Observamos con rapidez el crecimiento de las redes sociales y nos tocó enterarnos de chismes tanto en el chismógrafo¹ de la escuela, como en el muro de Facebook. En aquella época a algunos les hubiera venido bien la existencia de Tinder pero ¿quién lo necesitaba?, teniendo “semana inglesa” y “verdad o reto”.

Pero como diría el rapero español Zatu: “el tiempo no perdona ni siquiera al soñador”, y pasados los años, hoy somos quienes se enfrentan, como todas las generaciones, a los llamados ‘verdaderos problemas’ del mundo real: incertidumbre laboral, relaciones interpersonales complejas y un esfuerzo constante por dibujar estabilidad ante la vertiginosa vida adulta.

Conozco casos de personas debajo de los 30 con estrés crónico, gastritis y que han convertido su cajón en una sucursal móvil de farmacias similares; conozco otros cuya vida está en el inventario de las adquisiciones de la empresa en la que trabaja, unos más han caído en una espiral interminable de decepciones afectivas.

Pareciera ser que antes había menos problemas, pero lo cierto es que en noventa ya había suficientes problemas como para angustiarse… quizá los problemas del mundo nunca han dejado de estar, tal vez la diferencia estribó siempre en la actitud creativa y atrevida para convertir de ellos una oportunidad para la experimentación.

Este es, por tanto, un llamado, una mensaje directo al espíritu de niño noventero que por encima de la limitación encontraba “la manera”; porque los niños noventeros, aún con ausencia de elaboradas tecnologías, podían conseguir lo que se dice que sólo las mentes iluminadas: aprovechar el aquí y el ahora, y con ello, ser todo.

Este es un llamado a nuestra propia historia, a la idea de reencontrarnos con la idea de lo juguetón y sublime, a la necesidad de rescatar en un mundo de contradicciones la energía de la creatividad, para hacerle frente, incluso a nuestras sombras más funestas.

La generación de los 90 se caracterizó por hacer de lo simple un reto a la creatividad, de la espontaneidad una posibilidad para divertirse y de la carencia algo extraordinario. 

Este es un llamado a las personas de cualquier edad, para encontrar en su historia, las posibilidades de la creatividad y el atrevimiento infantil.

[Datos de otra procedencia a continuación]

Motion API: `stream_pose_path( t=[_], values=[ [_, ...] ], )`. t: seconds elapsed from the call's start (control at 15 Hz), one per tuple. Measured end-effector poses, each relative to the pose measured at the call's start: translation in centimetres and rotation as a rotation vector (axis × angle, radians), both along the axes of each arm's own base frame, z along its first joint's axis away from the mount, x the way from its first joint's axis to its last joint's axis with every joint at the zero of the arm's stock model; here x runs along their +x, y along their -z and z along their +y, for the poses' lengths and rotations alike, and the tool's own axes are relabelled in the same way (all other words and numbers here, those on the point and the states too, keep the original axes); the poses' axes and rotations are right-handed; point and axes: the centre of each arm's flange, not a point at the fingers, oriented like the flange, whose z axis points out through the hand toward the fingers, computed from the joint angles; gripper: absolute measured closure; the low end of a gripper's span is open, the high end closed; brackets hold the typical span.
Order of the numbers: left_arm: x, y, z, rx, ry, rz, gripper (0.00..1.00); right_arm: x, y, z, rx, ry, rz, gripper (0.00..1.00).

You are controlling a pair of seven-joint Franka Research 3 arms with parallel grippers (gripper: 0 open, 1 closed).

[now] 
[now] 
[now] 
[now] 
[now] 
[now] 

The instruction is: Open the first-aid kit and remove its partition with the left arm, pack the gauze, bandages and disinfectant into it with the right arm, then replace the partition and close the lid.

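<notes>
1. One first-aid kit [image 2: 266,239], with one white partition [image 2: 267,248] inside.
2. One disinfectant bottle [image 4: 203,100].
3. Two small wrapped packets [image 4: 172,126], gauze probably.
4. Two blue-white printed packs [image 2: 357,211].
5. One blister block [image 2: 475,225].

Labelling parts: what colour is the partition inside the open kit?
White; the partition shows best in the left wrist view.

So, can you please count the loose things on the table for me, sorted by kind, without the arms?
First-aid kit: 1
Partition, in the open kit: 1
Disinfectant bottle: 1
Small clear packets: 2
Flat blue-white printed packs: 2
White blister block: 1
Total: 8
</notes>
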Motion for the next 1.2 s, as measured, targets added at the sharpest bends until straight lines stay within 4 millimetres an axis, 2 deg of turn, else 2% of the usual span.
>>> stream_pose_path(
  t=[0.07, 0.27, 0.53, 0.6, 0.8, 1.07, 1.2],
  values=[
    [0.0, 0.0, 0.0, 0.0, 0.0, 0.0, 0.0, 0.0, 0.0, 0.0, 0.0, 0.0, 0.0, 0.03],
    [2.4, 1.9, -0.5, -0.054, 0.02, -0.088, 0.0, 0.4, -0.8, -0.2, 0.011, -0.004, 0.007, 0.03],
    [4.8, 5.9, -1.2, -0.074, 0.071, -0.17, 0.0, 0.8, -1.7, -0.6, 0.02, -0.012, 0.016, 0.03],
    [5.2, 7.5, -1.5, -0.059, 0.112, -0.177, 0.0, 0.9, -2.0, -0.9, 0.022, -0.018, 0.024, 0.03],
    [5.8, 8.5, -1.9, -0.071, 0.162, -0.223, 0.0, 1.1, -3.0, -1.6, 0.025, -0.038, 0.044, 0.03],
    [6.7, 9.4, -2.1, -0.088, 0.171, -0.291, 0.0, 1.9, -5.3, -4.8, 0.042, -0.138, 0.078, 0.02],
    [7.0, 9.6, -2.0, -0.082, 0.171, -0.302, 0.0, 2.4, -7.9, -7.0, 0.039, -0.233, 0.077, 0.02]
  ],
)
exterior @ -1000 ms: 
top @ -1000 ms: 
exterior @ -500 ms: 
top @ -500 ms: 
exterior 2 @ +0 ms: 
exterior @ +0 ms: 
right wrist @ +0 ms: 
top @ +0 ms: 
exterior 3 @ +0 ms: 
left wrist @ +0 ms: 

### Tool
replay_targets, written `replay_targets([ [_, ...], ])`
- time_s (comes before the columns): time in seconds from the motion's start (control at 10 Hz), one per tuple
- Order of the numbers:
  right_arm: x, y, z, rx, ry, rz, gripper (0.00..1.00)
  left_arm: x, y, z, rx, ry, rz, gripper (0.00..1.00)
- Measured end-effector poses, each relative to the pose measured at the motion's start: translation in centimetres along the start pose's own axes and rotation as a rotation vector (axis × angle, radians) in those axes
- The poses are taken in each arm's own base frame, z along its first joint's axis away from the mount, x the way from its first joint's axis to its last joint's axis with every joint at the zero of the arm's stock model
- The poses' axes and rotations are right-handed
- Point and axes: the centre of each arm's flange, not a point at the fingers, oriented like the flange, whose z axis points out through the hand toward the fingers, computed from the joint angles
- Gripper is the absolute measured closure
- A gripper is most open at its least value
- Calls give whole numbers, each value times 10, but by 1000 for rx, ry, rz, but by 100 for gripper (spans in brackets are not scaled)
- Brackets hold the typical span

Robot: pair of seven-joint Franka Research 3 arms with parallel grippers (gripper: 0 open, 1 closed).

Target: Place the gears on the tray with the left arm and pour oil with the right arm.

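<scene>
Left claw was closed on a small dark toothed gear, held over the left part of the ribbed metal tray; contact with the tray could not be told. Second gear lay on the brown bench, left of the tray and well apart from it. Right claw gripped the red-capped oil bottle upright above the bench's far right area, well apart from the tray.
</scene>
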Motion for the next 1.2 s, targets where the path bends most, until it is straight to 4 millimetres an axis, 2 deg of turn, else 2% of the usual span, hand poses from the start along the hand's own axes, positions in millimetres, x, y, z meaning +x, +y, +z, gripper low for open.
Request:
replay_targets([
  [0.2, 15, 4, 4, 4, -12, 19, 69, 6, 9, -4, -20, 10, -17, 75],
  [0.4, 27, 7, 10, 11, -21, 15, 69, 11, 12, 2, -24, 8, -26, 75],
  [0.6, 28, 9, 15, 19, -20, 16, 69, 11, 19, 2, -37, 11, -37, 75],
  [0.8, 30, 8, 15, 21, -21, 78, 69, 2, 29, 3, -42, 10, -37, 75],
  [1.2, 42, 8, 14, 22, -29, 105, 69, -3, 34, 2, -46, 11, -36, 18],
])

Quizá, con ello nos bastara para entender el consejo del escritor Frank Herb, quien decía que la vida no es un problema para resolver sino una realidad a experimentar.

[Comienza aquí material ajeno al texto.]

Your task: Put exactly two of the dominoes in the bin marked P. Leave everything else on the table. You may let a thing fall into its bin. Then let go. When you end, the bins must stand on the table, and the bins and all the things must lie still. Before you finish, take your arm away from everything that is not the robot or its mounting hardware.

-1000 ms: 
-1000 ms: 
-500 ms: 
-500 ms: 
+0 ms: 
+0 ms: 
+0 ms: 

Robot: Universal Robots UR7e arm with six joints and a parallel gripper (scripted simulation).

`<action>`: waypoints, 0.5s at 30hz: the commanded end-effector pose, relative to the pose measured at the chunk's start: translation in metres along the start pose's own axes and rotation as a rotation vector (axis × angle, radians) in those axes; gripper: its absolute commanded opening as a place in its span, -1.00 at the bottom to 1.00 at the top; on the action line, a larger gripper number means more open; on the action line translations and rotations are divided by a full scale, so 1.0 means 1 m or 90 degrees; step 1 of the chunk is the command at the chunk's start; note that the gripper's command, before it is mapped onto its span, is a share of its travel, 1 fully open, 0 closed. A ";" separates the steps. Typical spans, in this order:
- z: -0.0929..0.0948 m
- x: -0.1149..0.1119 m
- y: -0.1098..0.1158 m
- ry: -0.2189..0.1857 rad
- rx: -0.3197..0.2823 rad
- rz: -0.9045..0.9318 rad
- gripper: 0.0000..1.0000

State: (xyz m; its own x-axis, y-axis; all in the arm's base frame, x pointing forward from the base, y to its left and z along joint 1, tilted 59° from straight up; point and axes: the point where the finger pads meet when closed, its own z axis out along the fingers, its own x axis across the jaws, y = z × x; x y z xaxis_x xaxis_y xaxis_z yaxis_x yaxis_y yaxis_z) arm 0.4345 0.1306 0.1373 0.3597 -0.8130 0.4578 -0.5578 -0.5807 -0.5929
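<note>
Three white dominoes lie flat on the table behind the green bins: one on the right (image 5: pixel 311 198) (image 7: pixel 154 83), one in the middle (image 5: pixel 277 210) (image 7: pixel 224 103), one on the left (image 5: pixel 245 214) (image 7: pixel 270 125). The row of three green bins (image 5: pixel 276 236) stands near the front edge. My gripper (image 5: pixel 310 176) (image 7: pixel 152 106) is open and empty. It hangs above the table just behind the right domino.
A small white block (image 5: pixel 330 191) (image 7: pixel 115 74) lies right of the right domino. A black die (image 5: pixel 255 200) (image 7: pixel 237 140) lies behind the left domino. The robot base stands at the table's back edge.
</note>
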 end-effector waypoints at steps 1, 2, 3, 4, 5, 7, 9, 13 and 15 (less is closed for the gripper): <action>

Con dedicatoria a todos mis amigos y amigas, a quienes les pido nunca permitirse ni permitirme, dejar de ser un impertinente juguetón de la realidad.

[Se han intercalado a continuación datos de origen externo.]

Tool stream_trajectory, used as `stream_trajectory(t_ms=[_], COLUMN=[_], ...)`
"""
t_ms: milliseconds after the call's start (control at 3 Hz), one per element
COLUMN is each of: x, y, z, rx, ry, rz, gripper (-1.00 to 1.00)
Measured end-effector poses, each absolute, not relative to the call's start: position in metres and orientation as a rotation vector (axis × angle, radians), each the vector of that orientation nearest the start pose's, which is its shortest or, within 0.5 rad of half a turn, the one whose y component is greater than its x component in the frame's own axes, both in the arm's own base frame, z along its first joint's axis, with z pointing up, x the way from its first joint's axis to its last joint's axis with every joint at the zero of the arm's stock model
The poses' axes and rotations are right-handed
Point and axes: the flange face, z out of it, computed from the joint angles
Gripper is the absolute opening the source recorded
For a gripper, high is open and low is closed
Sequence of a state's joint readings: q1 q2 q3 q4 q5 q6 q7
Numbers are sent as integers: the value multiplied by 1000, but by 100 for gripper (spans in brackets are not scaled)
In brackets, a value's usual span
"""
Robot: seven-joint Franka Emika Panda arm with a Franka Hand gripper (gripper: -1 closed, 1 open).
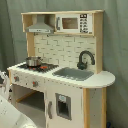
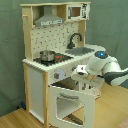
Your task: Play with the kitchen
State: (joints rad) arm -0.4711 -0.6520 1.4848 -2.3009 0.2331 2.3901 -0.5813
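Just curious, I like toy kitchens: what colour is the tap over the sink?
Black. The faucet shows best in the first exterior view, curving over the grey sink.

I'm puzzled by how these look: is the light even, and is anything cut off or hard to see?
In the first exterior view, soft even light on the kitchen, faint shadow under the range hood; the arm is cropped at the first exterior view's lower left. In the second exterior view, flat light again; a bright blue lamp glows on the arm.

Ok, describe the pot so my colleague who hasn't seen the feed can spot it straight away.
Find the toy kitchen, white and light wood. On its counter, under the grey range hood, lies the black stovetop. The pot sits on it: small, round, shiny metal, the only loose item there, opposite the sink and black faucet.
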Motion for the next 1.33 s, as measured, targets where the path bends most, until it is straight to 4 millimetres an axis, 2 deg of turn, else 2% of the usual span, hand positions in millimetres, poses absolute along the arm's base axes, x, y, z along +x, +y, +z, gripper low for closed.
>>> stream_trajectory(t_ms=[333,1333], x=[250,219], y=[446,437], z=[376,424], rx=[-2700,-2869], ry=[-2418,-2601], rz=[-458,-416], gripper=[100,100])
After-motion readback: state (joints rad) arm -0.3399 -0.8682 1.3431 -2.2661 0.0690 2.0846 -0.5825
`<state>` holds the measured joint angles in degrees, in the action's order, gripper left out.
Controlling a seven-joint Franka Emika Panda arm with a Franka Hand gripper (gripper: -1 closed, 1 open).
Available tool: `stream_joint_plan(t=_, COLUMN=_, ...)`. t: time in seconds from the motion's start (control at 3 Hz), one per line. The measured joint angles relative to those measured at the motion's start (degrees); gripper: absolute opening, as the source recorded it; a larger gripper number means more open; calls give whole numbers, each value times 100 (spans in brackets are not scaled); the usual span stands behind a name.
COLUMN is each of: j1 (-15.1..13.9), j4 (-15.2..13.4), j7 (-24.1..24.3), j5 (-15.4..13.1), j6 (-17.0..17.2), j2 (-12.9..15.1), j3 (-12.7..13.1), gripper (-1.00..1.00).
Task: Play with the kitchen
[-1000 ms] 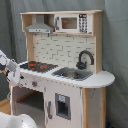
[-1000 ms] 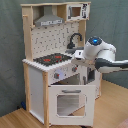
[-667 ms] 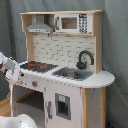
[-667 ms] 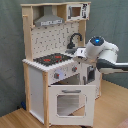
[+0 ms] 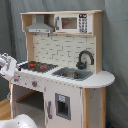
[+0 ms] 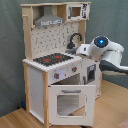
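The kitchen [image 5: 65, 75] [image 6: 50, 65] is a tall white and pale-wood toy unit, seen in both exterior views. It has a black-red hob [image 5: 37, 65] [image 6: 52, 59], a grey hood [image 5: 40, 27], a black faucet [image 5: 85, 57] over the sink [image 5: 72, 74], and a small microwave [image 5: 70, 22]. Its windowed oven door [image 6: 67, 102] hangs open, tipped forward. My gripper [image 5: 10, 67] hovers by the hob's front corner at counter height, apart from it. In the second exterior view the white arm [image 6: 102, 47] with a blue light covers the hand.
A dark curtain [image 5: 115, 50] hangs behind the kitchen. The unit stands on a wooden floor [image 6: 15, 120]. A windowed lower cabinet door [image 5: 62, 105] is shut. A white rounded shape [image 5: 20, 121] fills the first exterior view's lower left corner.
The arm has crept slightly closer to the hob end of the counter. The oven door stays open and nothing on the kitchen has moved.
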<state>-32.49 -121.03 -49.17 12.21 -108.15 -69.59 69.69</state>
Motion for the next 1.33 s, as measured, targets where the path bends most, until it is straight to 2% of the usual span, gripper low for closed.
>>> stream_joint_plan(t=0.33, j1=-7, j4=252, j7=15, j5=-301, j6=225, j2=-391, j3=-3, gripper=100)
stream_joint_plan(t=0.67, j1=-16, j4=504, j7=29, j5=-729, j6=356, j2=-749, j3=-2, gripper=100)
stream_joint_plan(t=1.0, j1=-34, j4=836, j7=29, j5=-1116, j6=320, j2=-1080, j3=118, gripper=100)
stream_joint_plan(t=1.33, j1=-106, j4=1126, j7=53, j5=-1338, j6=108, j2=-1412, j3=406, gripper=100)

¹El chismógrafo es una libreta en la que se plantea una pregunta personal en cada hoja, misma que debe ser respondida por cada persona lo tuviera en sus manos. Uno respondía y al mismo tiempo se entera de las respuestas anteriores… algunas de las preguntas más populares eran: ¿Quién te gusta del salón?, ¿Quién te cae mal?, y una “hoja libre” en la que se podía anotar cualquier chisme, aclaración o insulto de interés común.